Aim of the exercise —
The complete listing should be transcribed precisely.

Provided data —
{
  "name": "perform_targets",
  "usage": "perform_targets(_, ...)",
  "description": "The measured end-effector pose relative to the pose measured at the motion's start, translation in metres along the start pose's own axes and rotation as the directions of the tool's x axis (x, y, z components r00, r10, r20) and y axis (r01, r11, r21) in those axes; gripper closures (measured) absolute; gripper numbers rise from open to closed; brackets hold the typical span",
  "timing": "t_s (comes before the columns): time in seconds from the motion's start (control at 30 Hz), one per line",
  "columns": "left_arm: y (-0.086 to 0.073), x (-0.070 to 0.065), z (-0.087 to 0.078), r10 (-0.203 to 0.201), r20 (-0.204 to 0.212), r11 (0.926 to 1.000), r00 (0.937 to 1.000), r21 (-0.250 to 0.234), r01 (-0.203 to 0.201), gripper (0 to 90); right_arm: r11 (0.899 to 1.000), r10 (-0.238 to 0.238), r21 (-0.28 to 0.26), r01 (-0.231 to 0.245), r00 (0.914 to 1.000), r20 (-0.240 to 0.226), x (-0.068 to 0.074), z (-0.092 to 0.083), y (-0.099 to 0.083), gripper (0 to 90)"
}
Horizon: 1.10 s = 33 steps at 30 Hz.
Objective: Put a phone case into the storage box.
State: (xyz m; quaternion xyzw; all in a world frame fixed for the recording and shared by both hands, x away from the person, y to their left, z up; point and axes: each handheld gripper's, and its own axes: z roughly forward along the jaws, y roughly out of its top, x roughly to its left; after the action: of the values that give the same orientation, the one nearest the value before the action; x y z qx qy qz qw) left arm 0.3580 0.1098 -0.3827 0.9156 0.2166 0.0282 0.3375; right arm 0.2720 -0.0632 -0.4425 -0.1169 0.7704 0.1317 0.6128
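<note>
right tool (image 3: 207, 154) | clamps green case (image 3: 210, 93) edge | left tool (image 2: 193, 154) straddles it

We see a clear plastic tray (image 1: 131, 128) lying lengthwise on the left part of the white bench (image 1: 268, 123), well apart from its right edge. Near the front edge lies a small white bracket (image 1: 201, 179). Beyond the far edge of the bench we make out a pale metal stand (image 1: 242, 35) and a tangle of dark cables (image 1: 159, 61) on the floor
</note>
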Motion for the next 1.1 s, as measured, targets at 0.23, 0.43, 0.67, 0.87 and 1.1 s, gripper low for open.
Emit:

Reply to the exercise —
{
  "name": "perform_targets",
  "usage": "perform_targets(_, ...)",
  "description": "The measured end-effector pose relative to the pose measured at the motion's start, translation in metres along the start pose's own axes and rotation as the directions of the tool's x axis (x, y, z components r00, r10, r20) and y axis (r01, r11, r21) in those axes; gripper closures (measured) absolute; gripper numbers rise from open to closed; brackets hold the typical span",
  "timing": "t_s (comes before the columns): time in seconds from the motion's start (control at 30 Hz), one per line",
  "columns": "left_arm: y (-0.086 to 0.073), x (-0.070 to 0.065), z (-0.087 to 0.078), r10 (-0.203 to 0.201), r20 (-0.204 to 0.212), r11 (0.926 to 1.000), r00 (0.937 to 1.000), r21 (-0.250 to 0.234), r01 (-0.203 to 0.201), gripper (0 to 90); right_arm: r11 (0.899 to 1.000), r10 (-0.238 to 0.238), r21 (-0.28 to 0.26), r01 (-0.231 to 0.245), r00 (0.914 to 1.000), r20 (-0.240 to 0.226), x (-0.068 to 0.074), z (-0.092 to 0.083), y (-0.099 to 0.083), gripper (0 to 90)"
}
Horizon: 1.10 s = 33 steps at 30 Hz.
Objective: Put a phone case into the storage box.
State: (xyz m; quaternion xyzw; all in a world frame fixed for the recording and shared by both hands, x away from the person, y to their left, z up; point and axes: each handheld gripper's, and its own axes: z roughly forward along the jaws, y roughly out of its top, x roughly to its left; after the action: of the values that give the same orientation, the one nearest the value before the action; x y z qx qy qz qw) left arm 0.3580 0.1098 -0.3827 0.9156 0.2166 0.0282 0.3375; right arm 0.2720 -0.0632 -0.4425 -0.1169 0.7704 0.1317 0.6128
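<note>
right tool (image 3: 207, 154) | clamps green case (image 3: 210, 93) edge | left tool (image 2: 193, 154) straddles it

We see a clear plastic tray (image 1: 131, 128) lying lengthwise on the left part of the white bench (image 1: 268, 123), well apart from its right edge. Near the front edge lies a small white bracket (image 1: 201, 179). Beyond the far edge of the bench we make out a pale metal stand (image 1: 242, 35) and a tangle of dark cables (image 1: 159, 61) on the floor
</note>
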Motion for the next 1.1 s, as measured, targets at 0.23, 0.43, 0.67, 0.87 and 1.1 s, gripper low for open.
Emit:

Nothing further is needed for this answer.